§ **What to work on**: Reproduce the lines of the material exactly, excluding every image.

§ **Data provided**:
* * *
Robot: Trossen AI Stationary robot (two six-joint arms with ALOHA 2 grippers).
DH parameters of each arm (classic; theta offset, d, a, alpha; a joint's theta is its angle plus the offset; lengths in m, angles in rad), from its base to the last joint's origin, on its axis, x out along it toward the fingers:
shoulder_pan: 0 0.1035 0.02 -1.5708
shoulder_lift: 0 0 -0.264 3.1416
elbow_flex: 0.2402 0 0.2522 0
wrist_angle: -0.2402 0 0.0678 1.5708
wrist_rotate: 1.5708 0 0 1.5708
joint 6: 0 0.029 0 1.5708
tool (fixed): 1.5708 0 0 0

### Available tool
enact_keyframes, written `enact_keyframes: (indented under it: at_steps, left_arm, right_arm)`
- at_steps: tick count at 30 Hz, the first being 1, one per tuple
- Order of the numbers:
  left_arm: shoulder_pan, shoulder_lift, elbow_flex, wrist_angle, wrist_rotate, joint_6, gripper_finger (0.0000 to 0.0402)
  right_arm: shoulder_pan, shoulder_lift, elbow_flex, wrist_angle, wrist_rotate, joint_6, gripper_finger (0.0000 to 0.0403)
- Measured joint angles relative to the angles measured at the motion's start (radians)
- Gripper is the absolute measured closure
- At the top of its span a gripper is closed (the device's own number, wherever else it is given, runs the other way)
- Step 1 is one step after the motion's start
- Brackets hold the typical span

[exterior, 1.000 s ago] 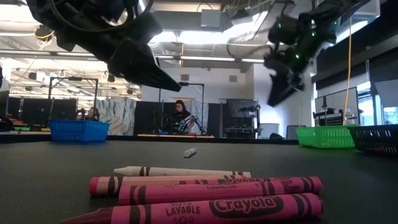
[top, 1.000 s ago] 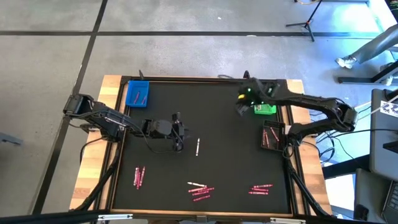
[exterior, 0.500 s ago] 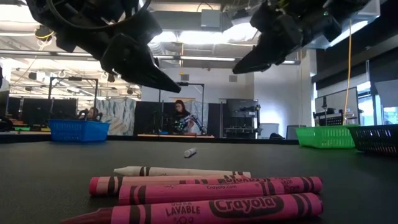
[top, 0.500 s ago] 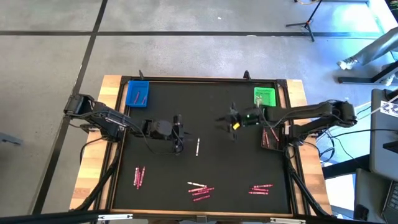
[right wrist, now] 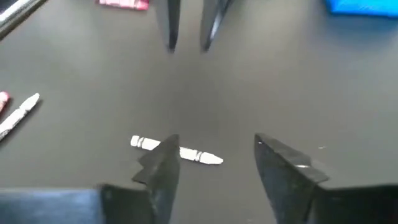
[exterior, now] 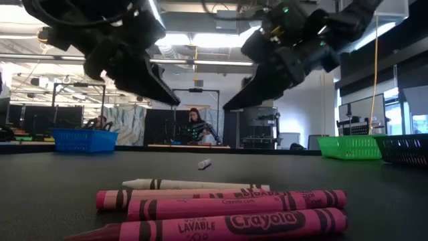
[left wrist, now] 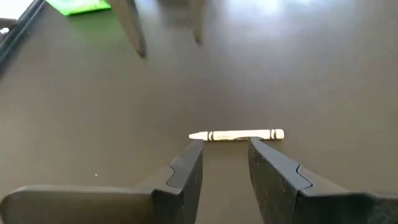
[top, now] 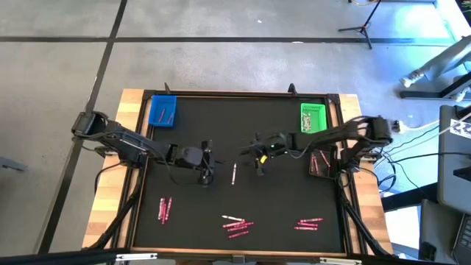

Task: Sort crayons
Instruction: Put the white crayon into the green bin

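My right gripper (top: 257, 163) has swung away from the green tray (top: 313, 118) to mid-tabletop, jaws apart and empty, ready for another pick. A white crayon (top: 233, 174) lies just ahead, between it and my left gripper (top: 207, 171), whose jaws are also apart, unmoved.

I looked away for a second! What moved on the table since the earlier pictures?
The right gripper swung away from the green tray to the table's middle, open, facing the white crayon. It holds nothing. The left gripper stayed open beside that crayon, and the crayon piles and trays did not move.
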Motion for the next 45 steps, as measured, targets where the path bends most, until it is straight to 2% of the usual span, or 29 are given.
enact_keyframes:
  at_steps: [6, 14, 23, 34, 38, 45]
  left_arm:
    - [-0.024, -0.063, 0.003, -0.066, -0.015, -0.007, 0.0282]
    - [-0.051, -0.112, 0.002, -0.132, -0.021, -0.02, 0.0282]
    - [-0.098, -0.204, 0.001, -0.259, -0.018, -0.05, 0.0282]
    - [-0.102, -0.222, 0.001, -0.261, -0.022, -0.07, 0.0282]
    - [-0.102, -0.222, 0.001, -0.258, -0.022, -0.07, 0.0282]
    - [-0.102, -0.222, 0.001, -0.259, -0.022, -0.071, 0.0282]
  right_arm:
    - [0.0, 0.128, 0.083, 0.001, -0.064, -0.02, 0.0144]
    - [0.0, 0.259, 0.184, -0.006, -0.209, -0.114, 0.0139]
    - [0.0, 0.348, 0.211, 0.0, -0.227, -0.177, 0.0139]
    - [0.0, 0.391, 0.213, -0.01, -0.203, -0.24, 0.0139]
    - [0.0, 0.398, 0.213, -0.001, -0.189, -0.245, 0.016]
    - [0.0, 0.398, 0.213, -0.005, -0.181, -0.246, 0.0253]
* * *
§ **Solution to this task**:
Robot: Trossen AI Stationary robot (two six-joint arms with ALOHA 2 grippers).
DH parameters of each arm (classic; theta offset, d, a, alpha; a joint's theta is its angle plus the offset; lengths in m, angles in rad), from its base to the last joint's origin, on its axis, x out along it toward the fingers:
shoulder_pan: 0 0.1035 0.02 -1.5708
shoulder_lift: 0 0 -0.264 3.1416
elbow_flex: 0.2402 0 0.2522 0
wrist_angle: -0.2402 0 0.0678 1.5708
wrist_rotate: 1.5708 0 0 1.5708
joint 6: 0 0.029 0 1.5708
tool (fixed): 1.5708 0 0 0

### Available tool
enact_keyframes, written `enact_keyframes: (indented under it: at_steps, left_arm, right_arm)`
- at_steps: tick count at 30 Hz, the first being 1, one per tuple
- Order of the numbers:
  left_arm: shoulder_pan, shoulder_lift, elbow_flex, wrist_angle, wrist_rotate, joint_6, gripper_finger (0.0000 to 0.0402)
  right_arm: shoulder_pan, shoulder_lift, elbow_flex, wrist_angle, wrist_rotate, joint_6, gripper_finger (0.0000 to 0.0403)
- Measured joint angles relative to the angles measured at the motion's start (radians)
- Gripper is the absolute measured closure
- At the top of its span a gripper is closed (the device's own number, wherever else it is given, runs the other way)
- Step 1 is one step after the motion's start
- Brackets hold the typical span

[exterior, 1.000 s ago] 
[top, 1.000 s ago] 
[exterior, 0.500 s ago] 
[top, 0.500 s ago] 
[right wrist, now] 
[exterior, now] 
[left wrist, now] 
[top, now] 

Task: Sort crayons
Instruction: Put the white crayon into the green bin

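My right gripper (top: 257, 163) has swung away from the green tray (top: 313, 118) to mid-tabletop, jaws apart and empty, ready for another pick. A white crayon (top: 233, 174) lies just ahead, between it and my left gripper (top: 207, 171), whose jaws are also apart, unmoved.

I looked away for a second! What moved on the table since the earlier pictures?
The right gripper swung away from the green tray to the table's middle, open, facing the white crayon. It holds nothing. The left gripper stayed open beside that crayon, and the crayon piles and trays did not move.
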Motion for the next 45 steps, as measured, targets where the path bends most, until it is straight to 2% of the usual span, or 29 are given.
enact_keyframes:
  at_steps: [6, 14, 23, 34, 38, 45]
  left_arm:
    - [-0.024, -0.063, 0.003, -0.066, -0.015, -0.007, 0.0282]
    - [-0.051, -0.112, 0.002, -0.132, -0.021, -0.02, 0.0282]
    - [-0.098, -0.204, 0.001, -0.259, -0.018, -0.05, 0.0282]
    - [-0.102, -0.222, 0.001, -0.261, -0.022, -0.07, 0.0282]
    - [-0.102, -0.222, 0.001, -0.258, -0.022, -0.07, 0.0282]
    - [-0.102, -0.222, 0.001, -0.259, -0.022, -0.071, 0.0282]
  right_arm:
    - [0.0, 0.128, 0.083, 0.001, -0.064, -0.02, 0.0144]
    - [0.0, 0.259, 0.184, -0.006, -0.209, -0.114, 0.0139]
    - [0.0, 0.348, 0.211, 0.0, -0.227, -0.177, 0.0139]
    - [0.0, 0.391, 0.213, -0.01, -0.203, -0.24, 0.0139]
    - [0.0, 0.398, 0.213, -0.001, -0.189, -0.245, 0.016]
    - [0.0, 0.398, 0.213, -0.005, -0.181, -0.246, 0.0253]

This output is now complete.